While the current season focuses on modern Indian, and the last season revolved around food inspired by books from around the world, in turn served in books, the consistent undercurrent at Carnival is in showcasing the myriad forms in which Indian flavours can be played with, presented, made relevant, and globalised in a way that can tantalise both contemporary and traditional audiences.
Given the humble descriptions of dishes on paper but the eye and tongue play that they offer on the table, Carnival is a place where it is most worthwhile to opt for the brunch or chef tasting menus for a surprisingly elegant and delicate traipse through the rich flavour diversity of Indian cuisine.

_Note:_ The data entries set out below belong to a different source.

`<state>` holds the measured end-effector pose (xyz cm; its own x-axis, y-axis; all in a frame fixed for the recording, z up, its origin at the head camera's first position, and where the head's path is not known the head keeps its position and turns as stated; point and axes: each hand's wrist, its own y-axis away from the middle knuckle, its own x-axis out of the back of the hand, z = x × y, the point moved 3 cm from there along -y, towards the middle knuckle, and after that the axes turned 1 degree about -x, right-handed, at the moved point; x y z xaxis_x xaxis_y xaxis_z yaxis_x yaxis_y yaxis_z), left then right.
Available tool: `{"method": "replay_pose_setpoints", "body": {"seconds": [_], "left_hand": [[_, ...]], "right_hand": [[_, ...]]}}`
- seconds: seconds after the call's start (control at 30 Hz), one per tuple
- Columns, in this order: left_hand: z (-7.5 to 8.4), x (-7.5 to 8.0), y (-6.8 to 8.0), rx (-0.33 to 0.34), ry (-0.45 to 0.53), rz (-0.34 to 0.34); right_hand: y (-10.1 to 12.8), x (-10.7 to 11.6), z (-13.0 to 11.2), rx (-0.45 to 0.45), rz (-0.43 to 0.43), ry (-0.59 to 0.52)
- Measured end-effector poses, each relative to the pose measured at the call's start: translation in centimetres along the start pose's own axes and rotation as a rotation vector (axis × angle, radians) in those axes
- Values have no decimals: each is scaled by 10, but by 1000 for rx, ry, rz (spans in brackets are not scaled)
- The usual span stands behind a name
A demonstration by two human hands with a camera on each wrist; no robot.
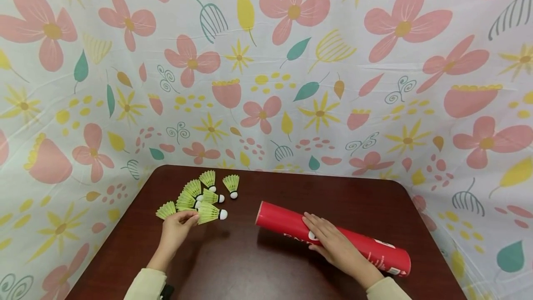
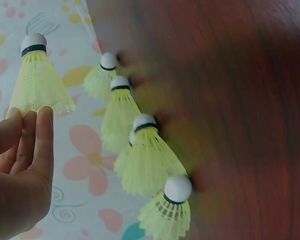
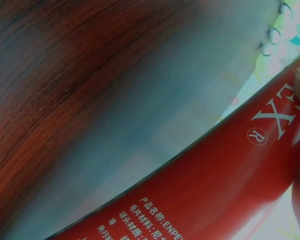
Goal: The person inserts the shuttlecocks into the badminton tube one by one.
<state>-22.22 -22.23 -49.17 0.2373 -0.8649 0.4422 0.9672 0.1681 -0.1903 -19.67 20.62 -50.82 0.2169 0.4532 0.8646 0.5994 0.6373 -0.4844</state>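
My left hand (image 1: 176, 231) pinches a yellow shuttlecock (image 1: 209, 213) by the edge of its skirt, its white cork tip pointing right in the head view. In the left wrist view the same shuttlecock (image 2: 40, 82) stands cork up above my fingertips (image 2: 44, 114). Beside that hand lie several more yellow shuttlecocks (image 1: 192, 189) in a loose cluster. My right hand (image 1: 333, 243) grips a long red tube (image 1: 281, 219) round its middle, thumb on the near side. The tube slants with its left end farther from me and raised over the table; white lettering shows on it.
Everything is on or over a dark brown wooden table (image 1: 258, 263). A white floral cloth (image 1: 266, 82) hangs behind the table and along both sides. One shuttlecock (image 1: 231, 185) lies a little apart, right of the cluster near the back edge.
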Motion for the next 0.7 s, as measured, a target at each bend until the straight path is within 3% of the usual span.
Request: {"method": "replay_pose_setpoints", "body": {"seconds": [0.4,0.7], "left_hand": [[13,-25,-1,-60,113,-28],[20,-45,2,-36,173,-68]], "right_hand": [[-4,-4,-2,-4,-11,0],[-6,-7,-4,-4,-19,-18]]}}
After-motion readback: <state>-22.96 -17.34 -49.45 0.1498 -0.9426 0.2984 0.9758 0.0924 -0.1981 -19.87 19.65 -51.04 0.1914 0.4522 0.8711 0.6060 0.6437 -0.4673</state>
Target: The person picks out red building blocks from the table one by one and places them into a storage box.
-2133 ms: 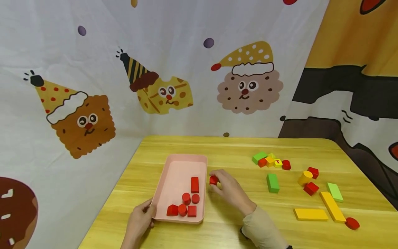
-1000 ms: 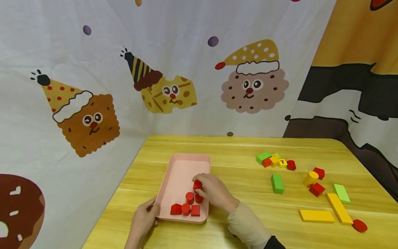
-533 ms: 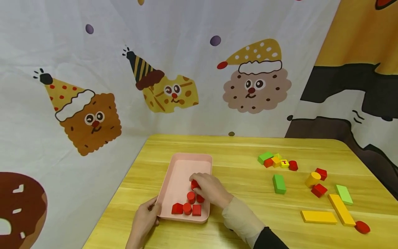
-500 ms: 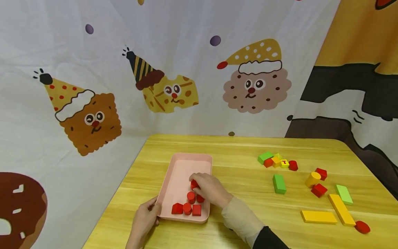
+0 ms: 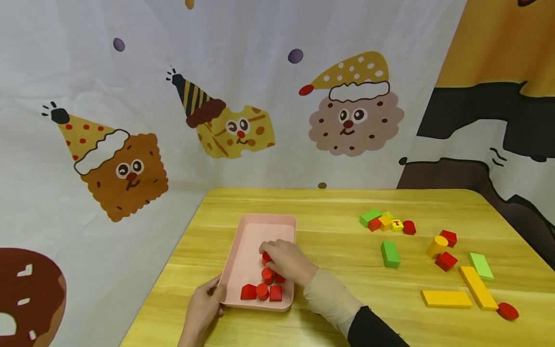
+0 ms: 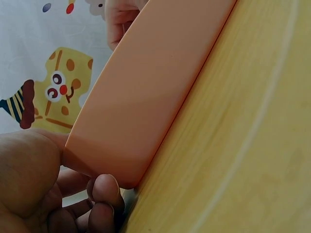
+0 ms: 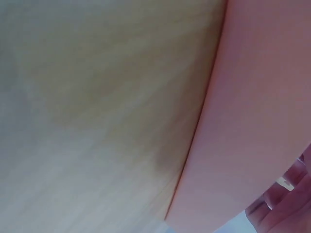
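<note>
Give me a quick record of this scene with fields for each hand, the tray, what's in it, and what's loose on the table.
left hand: holds near-left corner of pink tray
right hand: over the tray, fingers on a red block
tray contents: red blocks clustered at near end
table: wooden, yellowish
loose on table: green block, yellow cylinder, yellow planks, more red blocks to the right
</note>
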Motion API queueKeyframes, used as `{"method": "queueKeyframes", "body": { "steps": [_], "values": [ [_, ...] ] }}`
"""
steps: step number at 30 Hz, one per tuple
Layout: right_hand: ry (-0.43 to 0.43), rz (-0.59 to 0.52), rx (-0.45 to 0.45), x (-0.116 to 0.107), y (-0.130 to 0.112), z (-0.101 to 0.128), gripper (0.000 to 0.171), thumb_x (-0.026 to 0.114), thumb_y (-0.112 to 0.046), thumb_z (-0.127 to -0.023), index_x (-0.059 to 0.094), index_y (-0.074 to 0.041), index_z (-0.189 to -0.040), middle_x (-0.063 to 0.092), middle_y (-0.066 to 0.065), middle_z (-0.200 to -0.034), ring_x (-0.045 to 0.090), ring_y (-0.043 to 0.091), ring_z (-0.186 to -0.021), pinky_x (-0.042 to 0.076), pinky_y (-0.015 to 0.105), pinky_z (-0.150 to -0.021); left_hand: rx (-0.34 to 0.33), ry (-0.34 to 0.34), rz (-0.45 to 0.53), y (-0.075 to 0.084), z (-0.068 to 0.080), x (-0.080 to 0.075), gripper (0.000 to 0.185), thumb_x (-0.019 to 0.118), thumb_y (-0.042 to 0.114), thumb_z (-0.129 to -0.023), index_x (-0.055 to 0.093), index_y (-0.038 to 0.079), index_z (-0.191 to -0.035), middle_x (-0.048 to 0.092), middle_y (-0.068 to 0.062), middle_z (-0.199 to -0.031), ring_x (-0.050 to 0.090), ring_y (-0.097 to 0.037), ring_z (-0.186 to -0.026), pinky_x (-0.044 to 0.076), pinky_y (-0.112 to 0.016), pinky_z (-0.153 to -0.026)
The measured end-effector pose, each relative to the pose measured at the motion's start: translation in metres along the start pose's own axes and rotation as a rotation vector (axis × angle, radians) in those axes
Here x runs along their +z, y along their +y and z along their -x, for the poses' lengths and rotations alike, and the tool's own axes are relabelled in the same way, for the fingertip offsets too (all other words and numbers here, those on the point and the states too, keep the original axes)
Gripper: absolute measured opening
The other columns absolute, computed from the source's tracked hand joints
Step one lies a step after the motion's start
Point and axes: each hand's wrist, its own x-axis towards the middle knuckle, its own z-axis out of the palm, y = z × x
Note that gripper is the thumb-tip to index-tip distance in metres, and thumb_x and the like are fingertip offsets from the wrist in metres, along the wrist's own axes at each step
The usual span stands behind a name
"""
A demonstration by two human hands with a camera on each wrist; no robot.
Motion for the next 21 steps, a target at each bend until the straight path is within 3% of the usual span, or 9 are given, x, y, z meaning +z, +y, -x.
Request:
{"method": "queueKeyframes", "body": {
  "steps": [12, 21],
  "values": [
    [-0.012, 0.032, -0.04, 0.0047, 0.0021, -0.0019, 0.026, 0.081, -0.016, -0.079, 0.067, -0.016, -0.101, 0.062, -0.008, -0.081, 0.053, 0.012, -0.073, 0.047, 0.025, -0.068, 0.017, -0.003, 0.005, -0.0013, 0.0004, 0.0004, 0.041, 0.057, 0.016, -0.095, 0.057, -0.003, -0.132, 0.058, -0.008, -0.076, 0.05, -0.017, -0.047, 0.047, -0.029, -0.041],
    [-0.038, 0.048, -0.032, 0.007, 0.0038, -0.0014, 0.034, 0.08, -0.02, -0.081, 0.066, -0.017, -0.111, 0.066, -0.005, -0.095, 0.056, 0.015, -0.082, 0.048, 0.029, -0.077, 0.016, -0.006, -0.035, -0.0017, 0.0015, -0.0011, 0.042, 0.057, 0.019, -0.096, 0.057, -0.003, -0.133, 0.059, -0.006, -0.077, 0.052, -0.017, -0.049, 0.048, -0.03, -0.043]
  ]
}}
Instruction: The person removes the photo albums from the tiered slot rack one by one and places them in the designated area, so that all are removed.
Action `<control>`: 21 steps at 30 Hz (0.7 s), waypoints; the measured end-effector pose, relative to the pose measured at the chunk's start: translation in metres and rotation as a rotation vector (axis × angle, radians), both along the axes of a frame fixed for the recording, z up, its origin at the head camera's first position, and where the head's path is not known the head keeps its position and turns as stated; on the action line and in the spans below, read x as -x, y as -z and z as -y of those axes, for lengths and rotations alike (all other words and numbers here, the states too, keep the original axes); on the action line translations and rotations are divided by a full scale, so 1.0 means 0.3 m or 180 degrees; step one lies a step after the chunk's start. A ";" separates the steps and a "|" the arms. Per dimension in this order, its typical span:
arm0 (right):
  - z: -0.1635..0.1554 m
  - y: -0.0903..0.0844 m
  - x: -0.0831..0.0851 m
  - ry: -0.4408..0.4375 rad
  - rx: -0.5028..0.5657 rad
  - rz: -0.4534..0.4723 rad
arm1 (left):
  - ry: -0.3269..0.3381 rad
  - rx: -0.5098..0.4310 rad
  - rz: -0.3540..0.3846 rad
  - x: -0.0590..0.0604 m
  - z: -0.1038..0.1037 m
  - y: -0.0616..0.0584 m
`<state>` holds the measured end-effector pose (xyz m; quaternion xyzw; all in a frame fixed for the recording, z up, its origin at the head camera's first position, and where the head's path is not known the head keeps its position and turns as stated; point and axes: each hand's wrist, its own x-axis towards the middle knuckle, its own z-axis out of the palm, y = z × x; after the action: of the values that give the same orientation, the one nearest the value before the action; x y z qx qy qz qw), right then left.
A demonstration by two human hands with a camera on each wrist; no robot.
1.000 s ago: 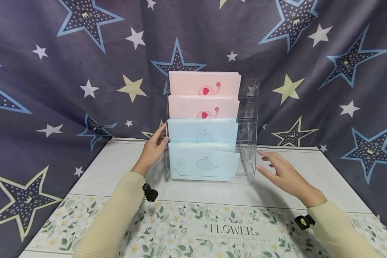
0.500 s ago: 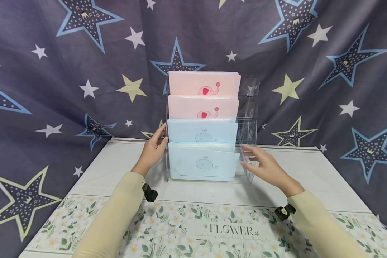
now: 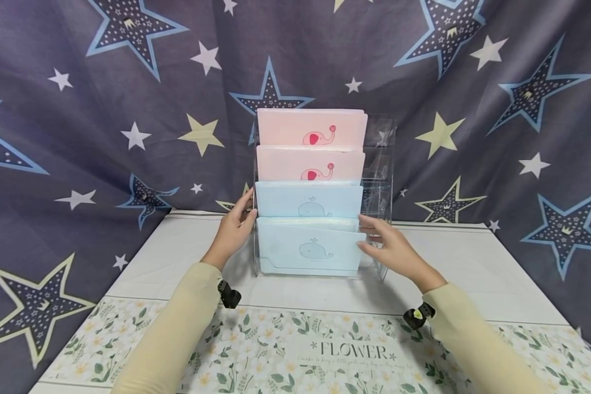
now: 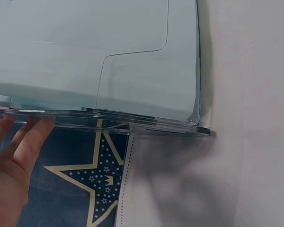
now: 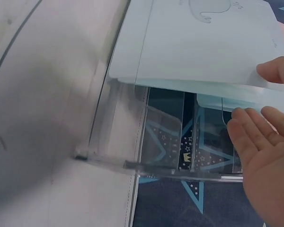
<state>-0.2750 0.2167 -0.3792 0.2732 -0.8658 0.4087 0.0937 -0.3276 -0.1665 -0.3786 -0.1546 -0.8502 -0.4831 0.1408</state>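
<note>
A clear acrylic tiered rack (image 3: 380,164) stands on the white table (image 3: 473,262). It holds two pink elephant folders (image 3: 310,127) in the upper tiers and two blue whale folders below. My left hand (image 3: 243,214) lies with straight fingers against the rack's left wall (image 4: 132,124). My right hand (image 3: 369,234) reaches the right edge of the front blue folder (image 3: 310,249), fingers extended. In the right wrist view its thumb (image 5: 276,71) lies on the folder (image 5: 203,42) and the fingers sit just below the edge. Whether it pinches the folder I cannot tell.
A floral mat (image 3: 325,350) printed FLOWER covers the table's near part. A dark star-patterned cloth (image 3: 79,109) hangs close behind the rack and drapes down both sides. The rack's right-hand compartments (image 5: 165,127) hold nothing.
My right hand has moved left from the table beside the rack to the front blue folder's right edge. The left hand and the rack have stayed put.
</note>
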 end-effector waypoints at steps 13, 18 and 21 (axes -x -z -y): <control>0.031 -0.006 0.000 0.0273 0.0027 -0.0007 | -0.0008 -0.0016 0.0031 -0.005 -0.002 -0.001; 0.046 -0.007 0.009 0.0409 0.0086 0.0225 | -0.0006 -0.0032 0.0060 -0.006 -0.002 -0.002; 0.052 -0.002 0.017 0.0327 0.0156 0.0482 | -0.0001 -0.0037 0.0062 -0.006 -0.002 -0.003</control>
<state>-0.2800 0.2010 -0.3787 0.1944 -0.8730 0.4439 0.0554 -0.3257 -0.1660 -0.3777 -0.1490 -0.8487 -0.4896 0.1335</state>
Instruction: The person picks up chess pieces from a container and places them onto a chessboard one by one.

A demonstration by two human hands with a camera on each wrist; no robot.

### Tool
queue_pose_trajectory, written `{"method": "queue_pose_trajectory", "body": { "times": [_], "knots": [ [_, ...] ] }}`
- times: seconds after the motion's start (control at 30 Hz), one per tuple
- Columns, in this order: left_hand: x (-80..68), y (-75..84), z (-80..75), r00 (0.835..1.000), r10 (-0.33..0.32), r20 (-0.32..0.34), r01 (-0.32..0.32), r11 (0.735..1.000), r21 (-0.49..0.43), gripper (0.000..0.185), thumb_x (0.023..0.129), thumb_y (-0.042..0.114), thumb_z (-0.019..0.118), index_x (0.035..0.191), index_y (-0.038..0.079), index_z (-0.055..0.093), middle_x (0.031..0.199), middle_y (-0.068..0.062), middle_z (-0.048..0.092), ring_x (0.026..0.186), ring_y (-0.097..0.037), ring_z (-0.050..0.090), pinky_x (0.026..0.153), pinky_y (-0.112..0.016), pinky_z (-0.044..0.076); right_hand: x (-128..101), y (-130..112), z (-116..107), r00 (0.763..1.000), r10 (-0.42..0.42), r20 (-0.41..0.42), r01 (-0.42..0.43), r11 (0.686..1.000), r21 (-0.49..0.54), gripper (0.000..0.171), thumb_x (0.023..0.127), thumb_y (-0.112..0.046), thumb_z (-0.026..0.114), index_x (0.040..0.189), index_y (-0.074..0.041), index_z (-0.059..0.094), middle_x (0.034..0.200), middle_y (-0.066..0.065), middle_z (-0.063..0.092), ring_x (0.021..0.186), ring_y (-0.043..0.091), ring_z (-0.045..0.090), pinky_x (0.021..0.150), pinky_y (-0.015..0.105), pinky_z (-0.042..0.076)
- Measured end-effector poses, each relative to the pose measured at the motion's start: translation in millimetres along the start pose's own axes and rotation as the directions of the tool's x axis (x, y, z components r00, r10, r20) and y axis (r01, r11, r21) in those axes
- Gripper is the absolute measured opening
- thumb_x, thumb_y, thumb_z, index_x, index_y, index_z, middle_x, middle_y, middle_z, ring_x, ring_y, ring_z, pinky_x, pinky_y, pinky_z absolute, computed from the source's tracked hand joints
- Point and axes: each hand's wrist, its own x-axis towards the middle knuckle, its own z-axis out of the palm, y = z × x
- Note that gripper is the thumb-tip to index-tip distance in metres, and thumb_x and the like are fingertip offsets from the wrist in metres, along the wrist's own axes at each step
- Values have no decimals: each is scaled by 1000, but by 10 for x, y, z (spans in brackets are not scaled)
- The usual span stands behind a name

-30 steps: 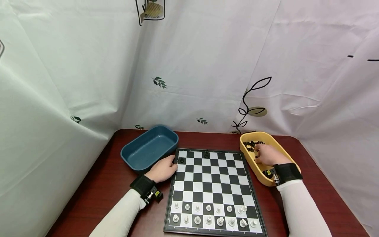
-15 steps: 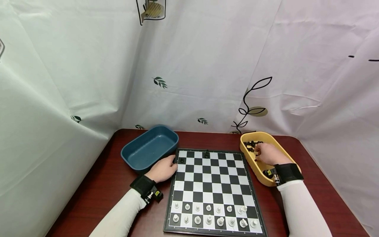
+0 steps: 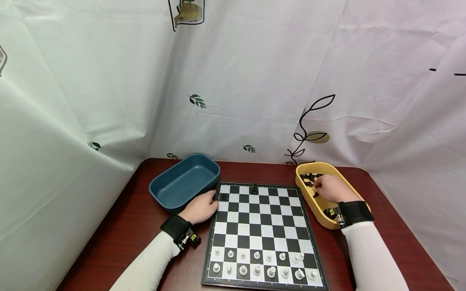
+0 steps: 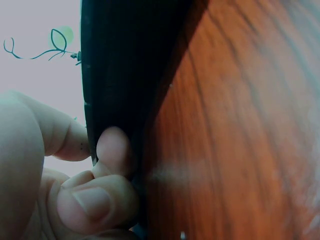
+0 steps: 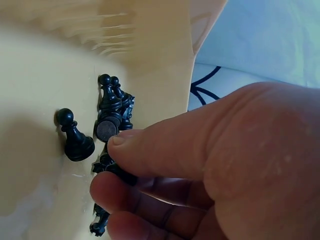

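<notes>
My left hand (image 3: pixel 200 208) holds the left edge of the chessboard (image 3: pixel 255 218). In the left wrist view its thumb and fingers (image 4: pixel 97 202) bend around the board's dark side (image 4: pixel 120 65). My right hand (image 3: pixel 333 189) is down in the yellow container (image 3: pixel 324 222), among black chess pieces (image 3: pixel 309 177). The right wrist view shows its thumb and forefinger spread apart around the cluster of pieces, thumb tip against one piece's round base (image 5: pixel 106 129). A black pawn (image 5: pixel 75 135) lies by itself on the container floor. Two black pieces (image 3: pixel 254 190) stand near the board's far edge.
White chess pieces (image 3: pixel 257 270) stand in two rows along the board's near side. A blue container (image 3: pixel 183 184) stands behind my left hand on the dark red table (image 3: pixel 120 226). A white patterned cloth (image 3: pixel 247 81) hangs behind and at both sides.
My right fingers have shifted slightly away from a black piece beneath them, which now shows on the container floor. The left hand and the board have stayed in place.
</notes>
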Motion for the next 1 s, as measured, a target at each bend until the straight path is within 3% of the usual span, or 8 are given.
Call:
{"method": "queue_pose_trajectory", "body": {
  "times": [0.4, 0.67, 1.0],
  "knots": [
    [10, -13, 5, 1000, 6, 0, -6, 1000, 4, 43, 107, 20, 58, 146, 4, 66, 116, -4, 75, 97, -16, 67, 95, -45, 56, 19, 4, 10, 996, -4, -91, 8, 999, 39, 7, 92, 1, 72, 94, 0, 78, 89, 8, 75, 80, 26, 67, 78, 51, 56],
    [22, -29, 20, 1000, 19, -14, -19, 1000, 0, 44, 106, 20, 58, 145, 3, 66, 114, -4, 76, 95, -15, 67, 92, -44, 56, -4, -3, -70, 995, 46, -87, -45, 999, 13, 5, 96, -6, 77, 100, -3, 78, 93, 9, 74, 87, 29, 68, 83, 57, 56],
    [-3, 5, 2, 1000, 1, -3, -1, 1000, -6, 44, 107, 19, 58, 147, 3, 65, 119, -6, 76, 97, -16, 67, 94, -45, 55, -45, -62, -184, 981, 44, -189, -42, 999, 18, 13, 99, -7, 76, 109, 1, 79, 104, 18, 76, 94, 39, 72, 86, 61, 56]
  ]
}}
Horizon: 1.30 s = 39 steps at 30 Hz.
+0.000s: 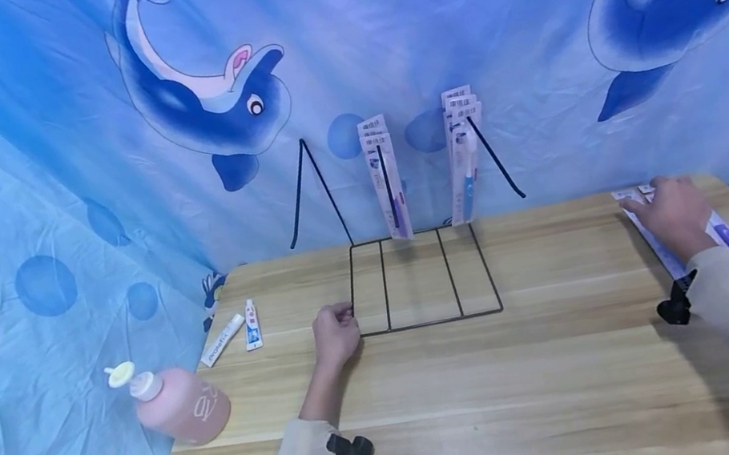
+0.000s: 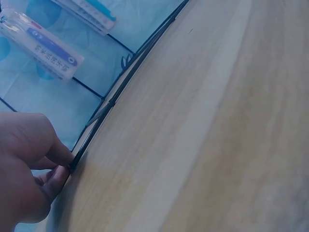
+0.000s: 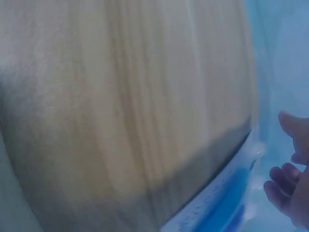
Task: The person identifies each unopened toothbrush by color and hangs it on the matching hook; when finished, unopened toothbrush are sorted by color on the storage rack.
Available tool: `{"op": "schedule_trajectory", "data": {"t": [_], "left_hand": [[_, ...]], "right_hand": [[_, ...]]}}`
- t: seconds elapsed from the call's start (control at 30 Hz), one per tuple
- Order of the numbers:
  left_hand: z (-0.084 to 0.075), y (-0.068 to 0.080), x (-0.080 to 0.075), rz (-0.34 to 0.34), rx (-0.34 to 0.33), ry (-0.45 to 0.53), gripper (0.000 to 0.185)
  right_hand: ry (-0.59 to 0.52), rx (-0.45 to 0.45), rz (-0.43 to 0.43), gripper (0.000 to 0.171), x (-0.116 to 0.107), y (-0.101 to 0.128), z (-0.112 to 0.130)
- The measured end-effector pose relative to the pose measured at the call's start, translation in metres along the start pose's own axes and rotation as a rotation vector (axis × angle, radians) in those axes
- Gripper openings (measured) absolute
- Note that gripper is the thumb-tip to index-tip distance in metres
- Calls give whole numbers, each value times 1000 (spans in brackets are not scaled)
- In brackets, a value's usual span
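Left hand [image 1: 335, 335]: grip pinches wire rack [image 1: 418, 283] corner, steadying it on desk [image 1: 511, 397].
Right hand [image 1: 673, 215]: fingers lie relaxed on toothbrush packs [image 1: 728, 236], nothing grasped.

The left hand [image 1: 336, 336] pinches the near left corner of a black wire rack [image 1: 418, 283] on the wooden table [image 1: 510, 389]. Toothbrush packs [image 1: 387, 179] hang from it. The right hand [image 1: 673, 214] rests on flat toothbrush packets [image 1: 727, 232] far right.

Bright, even, blue-tinted light; head view bends at edges, right wrist view blurred.
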<state>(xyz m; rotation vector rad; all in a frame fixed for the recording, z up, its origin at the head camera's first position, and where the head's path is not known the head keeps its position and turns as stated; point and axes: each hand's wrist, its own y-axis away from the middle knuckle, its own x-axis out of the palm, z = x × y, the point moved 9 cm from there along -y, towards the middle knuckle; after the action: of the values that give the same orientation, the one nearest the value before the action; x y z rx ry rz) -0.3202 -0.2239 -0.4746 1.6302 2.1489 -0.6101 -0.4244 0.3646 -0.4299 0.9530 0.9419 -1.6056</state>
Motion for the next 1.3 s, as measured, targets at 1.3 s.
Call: {"op": "schedule_trajectory", "data": {"t": [1.3], "left_hand": [[1,1,0,5,-31,25,37]], "right_hand": [[-74,-84,-43,37,-22,5,21]]}}
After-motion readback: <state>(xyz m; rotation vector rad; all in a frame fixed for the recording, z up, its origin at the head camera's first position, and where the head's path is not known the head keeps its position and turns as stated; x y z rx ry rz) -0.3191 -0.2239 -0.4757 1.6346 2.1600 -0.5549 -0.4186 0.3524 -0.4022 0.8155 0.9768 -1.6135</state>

It masters a thoughtful balance between the numerous courses which are served, including toasted almond milk to cool and cleanse the palate between the spicy tanga chaat (a taco papdi with kele ki chaat and golgappa), atom bomb (rajkachori, sprouts, chickpeas, potato and a trio of chutney), the lentil based podi idli, featuring pan tossed idli (a fluffy fermented rice cake), sambar and podi masala or the chicken chorizo biryani. The international take may read fusion, but it is rooted firmly in India, and an exploration into its culinary diversity and adaptability that is well worth the blind deep dive.